◆ EXERCISE GOAL ◆
Please write out all of the data below exactly, without including the pictures.

◆ PROVIDED DATA ◆

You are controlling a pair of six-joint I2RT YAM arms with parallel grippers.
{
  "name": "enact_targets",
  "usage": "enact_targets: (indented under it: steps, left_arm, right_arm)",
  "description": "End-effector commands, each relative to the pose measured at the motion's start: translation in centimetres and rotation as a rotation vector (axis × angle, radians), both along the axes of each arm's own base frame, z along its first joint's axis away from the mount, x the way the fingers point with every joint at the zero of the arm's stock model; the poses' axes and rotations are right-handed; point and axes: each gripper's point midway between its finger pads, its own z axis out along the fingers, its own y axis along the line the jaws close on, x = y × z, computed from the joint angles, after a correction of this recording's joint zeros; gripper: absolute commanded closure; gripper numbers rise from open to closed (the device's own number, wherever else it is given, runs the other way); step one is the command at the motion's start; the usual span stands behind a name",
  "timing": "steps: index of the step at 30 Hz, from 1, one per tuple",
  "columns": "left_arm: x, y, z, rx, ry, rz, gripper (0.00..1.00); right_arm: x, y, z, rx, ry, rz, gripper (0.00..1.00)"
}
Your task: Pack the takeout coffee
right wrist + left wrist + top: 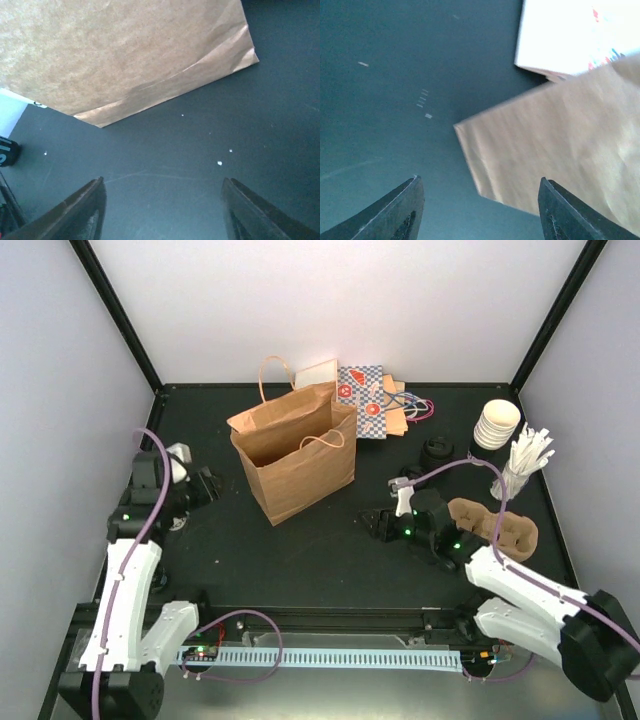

◆ FINISHED EXERCISE ◆
You are controlling a pair of six-joint I2RT YAM arms with parallel grippers.
{
  "name": "enact_targets",
  "usage": "enact_targets: (indented under it: steps, left_arm, right_arm)",
  "description": "End-effector commands, each relative to the pose measured at the motion's start: translation in centimetres and rotation as a rotation vector (axis × angle, radians), both along the axes of each arm's own base frame, z along its first joint's axis away from the mount, x the way the fingers point with every joint at the zero of the arm's stock model; the poses' axes and rotations are right-handed; point and axes: each gripper's point midway between its finger pads, its own z axis out along the fingers, its own y axis along the line the jaws close on, x = y × z, computed from the joint angles, after a correction of this recording's joint zeros; gripper: absolute commanded closure; gripper numbers rise from open to closed (the device's own number, wherever else it is given, runs the other way); step one is the command at the motion's start; the usual span stands behind a name",
  "timing": "steps: index of the step at 30 Hz, from 1, one per tuple",
  "columns": "left_arm: x, y, z, rx, ry, rz, gripper (0.00..1.00); right_arm: x, y, z, rx, ry, rz, gripper (0.00..1.00)"
}
Your task: Pack the takeout coffee
right wrist + left wrist + top: 

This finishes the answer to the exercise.